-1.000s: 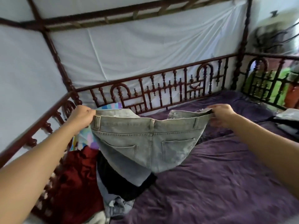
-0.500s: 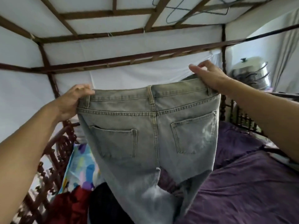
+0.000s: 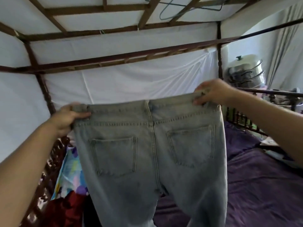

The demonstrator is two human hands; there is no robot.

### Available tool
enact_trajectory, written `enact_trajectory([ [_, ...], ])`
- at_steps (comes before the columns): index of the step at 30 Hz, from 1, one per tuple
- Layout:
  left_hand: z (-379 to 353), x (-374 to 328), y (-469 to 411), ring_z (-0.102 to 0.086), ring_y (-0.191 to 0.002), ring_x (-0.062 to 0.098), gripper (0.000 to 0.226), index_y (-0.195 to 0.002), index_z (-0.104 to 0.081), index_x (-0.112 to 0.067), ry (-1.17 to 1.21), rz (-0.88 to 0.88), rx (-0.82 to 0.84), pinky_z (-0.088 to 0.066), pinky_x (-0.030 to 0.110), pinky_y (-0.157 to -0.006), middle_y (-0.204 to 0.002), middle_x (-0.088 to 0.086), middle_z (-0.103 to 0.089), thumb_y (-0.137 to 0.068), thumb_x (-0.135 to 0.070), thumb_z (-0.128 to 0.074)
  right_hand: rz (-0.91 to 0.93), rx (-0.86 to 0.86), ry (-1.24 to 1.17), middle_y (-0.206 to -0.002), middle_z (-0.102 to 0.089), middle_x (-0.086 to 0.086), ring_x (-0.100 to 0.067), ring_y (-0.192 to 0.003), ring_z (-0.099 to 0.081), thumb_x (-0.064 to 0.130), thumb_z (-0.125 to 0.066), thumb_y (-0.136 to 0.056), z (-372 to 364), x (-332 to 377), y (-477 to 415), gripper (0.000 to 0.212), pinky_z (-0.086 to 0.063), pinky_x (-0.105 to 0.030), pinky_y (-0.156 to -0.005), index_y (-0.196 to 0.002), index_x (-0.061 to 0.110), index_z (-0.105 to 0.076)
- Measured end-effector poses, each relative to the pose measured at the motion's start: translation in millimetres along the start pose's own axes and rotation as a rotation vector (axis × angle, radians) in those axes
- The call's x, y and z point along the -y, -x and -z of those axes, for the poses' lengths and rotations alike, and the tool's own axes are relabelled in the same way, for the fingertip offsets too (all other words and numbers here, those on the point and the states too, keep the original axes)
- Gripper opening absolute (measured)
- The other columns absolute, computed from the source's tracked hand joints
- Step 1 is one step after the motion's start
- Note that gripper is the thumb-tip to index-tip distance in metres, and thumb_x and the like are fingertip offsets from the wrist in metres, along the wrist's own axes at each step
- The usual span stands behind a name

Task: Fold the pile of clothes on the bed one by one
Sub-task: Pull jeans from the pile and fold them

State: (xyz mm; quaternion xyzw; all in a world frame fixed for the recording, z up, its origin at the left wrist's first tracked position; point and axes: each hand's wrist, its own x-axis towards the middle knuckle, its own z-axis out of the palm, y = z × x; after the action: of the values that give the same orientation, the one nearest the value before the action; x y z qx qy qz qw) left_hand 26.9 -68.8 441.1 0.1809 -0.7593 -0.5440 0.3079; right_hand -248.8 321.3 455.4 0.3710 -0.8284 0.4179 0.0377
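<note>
Holding the faded light-blue denim jeans (image 3: 152,153) in the air over the purple-sheeted bed (image 3: 262,185), your left hand (image 3: 68,117) and right hand (image 3: 211,92) each grip one end of the waistband. Waistband on top, right end higher; long axis vertical, legs hanging down past the frame. Back pockets face you.

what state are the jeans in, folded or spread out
Spread out, unfolded: the jeans hang by the waistband, stretched between the left hand and the right hand, both back pockets facing the camera.
</note>
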Motion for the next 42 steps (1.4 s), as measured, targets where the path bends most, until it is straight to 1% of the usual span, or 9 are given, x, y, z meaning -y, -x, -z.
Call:
enact_trajectory([
  [2,11.2,-36.1,-5.5,-0.071,-0.073,0.012,0.021,-0.096,-0.062,-0.010,0.042,-0.085,0.041,-0.060,0.030,-0.070,-0.081,0.001,-0.073,-0.090,0.006,-0.051,0.023,-0.033,-0.214,-0.079,-0.072,0.004,-0.012,-0.071,-0.070,0.027,-0.087,-0.056,26.1,20.9,-6.8,0.037,-0.052,-0.018,-0.056,-0.088,0.019,-0.071],
  [7,28.7,-105.3,-35.6,-0.070,-0.087,0.008,0.026,-0.106,-0.061,-0.011,0.106,-0.208,0.053,-0.057,0.027,-0.081,-0.093,-0.005,-0.073,-0.095,0.003,-0.042,0.137,-0.026,-0.597,-0.077,-0.074,-0.002,-0.018,-0.074,-0.073,0.017,-0.082,-0.068,52.6,64.5,-12.9,0.011,-0.058,-0.028,-0.062,-0.068,0.018,-0.071],
  [10,23.7,-106.8,-64.8,-0.067,-0.093,0.014,0.029,-0.116,-0.061,-0.004,0.013,-0.186,-0.021,-0.056,0.032,-0.087,-0.101,-0.002,-0.071,-0.089,0.003,-0.052,0.092,0.040,-0.638,-0.088,-0.075,-0.009,-0.024,-0.081,-0.073,0.011,-0.076,-0.074,39.1,57.2,-8.9,0.007,-0.059,-0.032,-0.065,-0.081,0.012,-0.073],
  [14,-27.6,-64.0,-94.5,-0.059,-0.087,0.021,0.023,-0.081,-0.065,-0.015,-0.262,-0.184,-0.163,-0.050,0.029,-0.079,-0.079,0.005,-0.068,-0.075,0.006,-0.072,-0.077,0.054,-0.580,-0.072,-0.071,-0.006,-0.020,-0.067,-0.068,0.005,-0.073,-0.076,4.0,5.0,3.8,0.011,-0.056,-0.027,-0.059,-0.069,0.012,-0.070],
  [17,-87.9,-22.5,-117.4,-0.056,-0.091,0.021,0.026,-0.094,-0.069,-0.005,-0.448,-0.162,-0.212,-0.043,0.027,-0.077,-0.095,0.011,-0.063,-0.071,-0.001,-0.080,-0.222,0.002,-0.380,-0.064,-0.063,0.001,-0.013,-0.059,-0.060,0.006,-0.077,-0.073,-9.5,-49.2,12.4,0.011,-0.049,-0.022,-0.054,-0.069,0.012,-0.068],
  [22,-211.9,24.0,-155.6,-0.060,-0.099,0.038,0.016,-0.085,-0.070,-0.017,-0.880,-0.179,-0.161,-0.046,0.039,-0.087,-0.102,0.017,-0.068,-0.077,-0.004,-0.067,-0.365,0.026,-0.065,-0.064,-0.056,-0.003,-0.012,-0.059,-0.051,0.014,-0.081,-0.069,-0.1,-142.5,23.3,0.011,-0.042,-0.021,-0.049,-0.069,0.010,-0.071],
  [26,-328.3,47.6,-177.9,-0.059,-0.094,0.039,0.020,-0.088,-0.069,-0.017,-1.132,-0.277,-0.047,-0.044,0.037,-0.075,-0.100,0.018,-0.066,-0.078,-0.002,-0.061,-0.450,0.074,0.012,-0.065,-0.056,-0.005,-0.015,-0.061,-0.050,0.013,-0.079,-0.071,17.5,-232.1,29.2,0.012,-0.041,-0.024,-0.050,-0.075,0.006,-0.072],
  [35,-664.1,154.8,-244.2,-0.059,-0.095,0.038,0.020,-0.085,-0.064,-0.018,-1.170,-0.329,0.254,-0.044,0.035,-0.069,-0.100,0.018,-0.064,-0.079,-0.001,-0.056,-0.813,0.242,-0.156,-0.067,-0.060,-0.001,-0.010,-0.056,-0.056,0.009,-0.071,-0.076,79.7,-544.8,35.5,0.006,-0.046,-0.021,-0.047,-0.079,0.013,-0.067],
  [42,-908.9,239.8,-263.2,-0.053,-0.089,0.031,0.024,-0.080,-0.060,-0.024,-1.124,-0.227,0.508,-0.041,0.033,-0.069,-0.090,0.010,-0.056,-0.077,-0.001,-0.053,-1.090,0.592,-0.232,-0.086,-0.073,-0.011,-0.029,-0.082,-0.072,0.003,-0.060,-0.077,121.7,-750.1,29.9,0.022,-0.060,-0.044,-0.075,-0.091,0.013,-0.074],
])
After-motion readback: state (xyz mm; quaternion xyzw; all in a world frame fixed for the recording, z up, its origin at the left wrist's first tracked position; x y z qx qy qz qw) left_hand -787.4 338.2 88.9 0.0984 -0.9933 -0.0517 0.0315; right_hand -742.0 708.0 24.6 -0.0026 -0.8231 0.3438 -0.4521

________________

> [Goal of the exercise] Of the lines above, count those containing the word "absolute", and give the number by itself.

> [Your solution] 2